Season 1 spent some time carefully setting the scene of South Los Angeles both before the advent of crack, and then during its initial, devastating effects. At TCA, co-creator Dave Andron said Season 2 would move forward at a fast pace, having benefitted from the Season 1 set-up. Of the first season’s slow burn, he said, “I do think that part of the challenge of setting up three different worlds, and three different characters is it requires a little more table setting unfortunately, and we wanted to take a little bit of time.” But moving forward he said, “We would certainly like to hit Season 2 very much with the ground running.”

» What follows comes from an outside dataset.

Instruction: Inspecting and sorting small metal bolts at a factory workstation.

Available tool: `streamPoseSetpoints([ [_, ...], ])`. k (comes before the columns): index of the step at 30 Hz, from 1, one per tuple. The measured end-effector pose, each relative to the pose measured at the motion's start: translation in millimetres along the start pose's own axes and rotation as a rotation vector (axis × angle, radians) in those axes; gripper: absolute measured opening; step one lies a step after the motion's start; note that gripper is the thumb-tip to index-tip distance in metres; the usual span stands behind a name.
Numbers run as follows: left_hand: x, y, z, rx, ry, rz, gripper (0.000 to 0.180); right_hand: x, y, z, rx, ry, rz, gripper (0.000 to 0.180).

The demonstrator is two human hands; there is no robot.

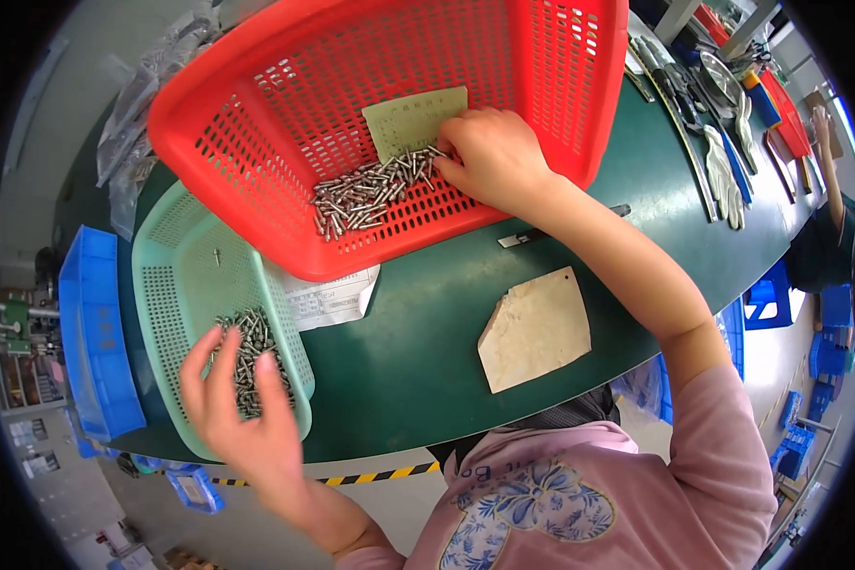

EP Thomas Schlamme said that for him, the Season 2 pick-up was proof of their stellar cast and writing team. “It’s the privilege of getting to watch them act more,” he said, “and getting these guys to write more. But it’s really this phenomenal ensemble cast that we’ve put together.”
Co-creator John Singleton said the show’s success also lay in the fact that its premise reaches across generations, tapping into a “potent mixture of emotion that people have, and we have a whole new generation that looks at this show from a pop culture standpoint, because their only references to these events and the type of characters in this show is hip-hop music. A lot of things that are happening in this show have only being chronicled in music, specifically in West Coast hip-hop in the last 30 years. So I think the younger people are looking at it serendipitously as, this is the kind of, like, the lore that they’ve heard about, but never seen depicted.”
Singleton also noted that the intent was not to glamorize drug dealing in some way. “We’re not necessarily glorifying the whole thing of being a drug dealer,” he said, “and the quick fix of going from rags to riches and then crash and burn. The drugs are actually the backdrop for the stories of these three characters who have these needs and wants.” Instead the show takes a clear look at what crack cocaine did to destroy those urban areas and ruin the lives of the occupants. “You’re seeing the slow decay of not only the environment, but the structure of these characters,” he said.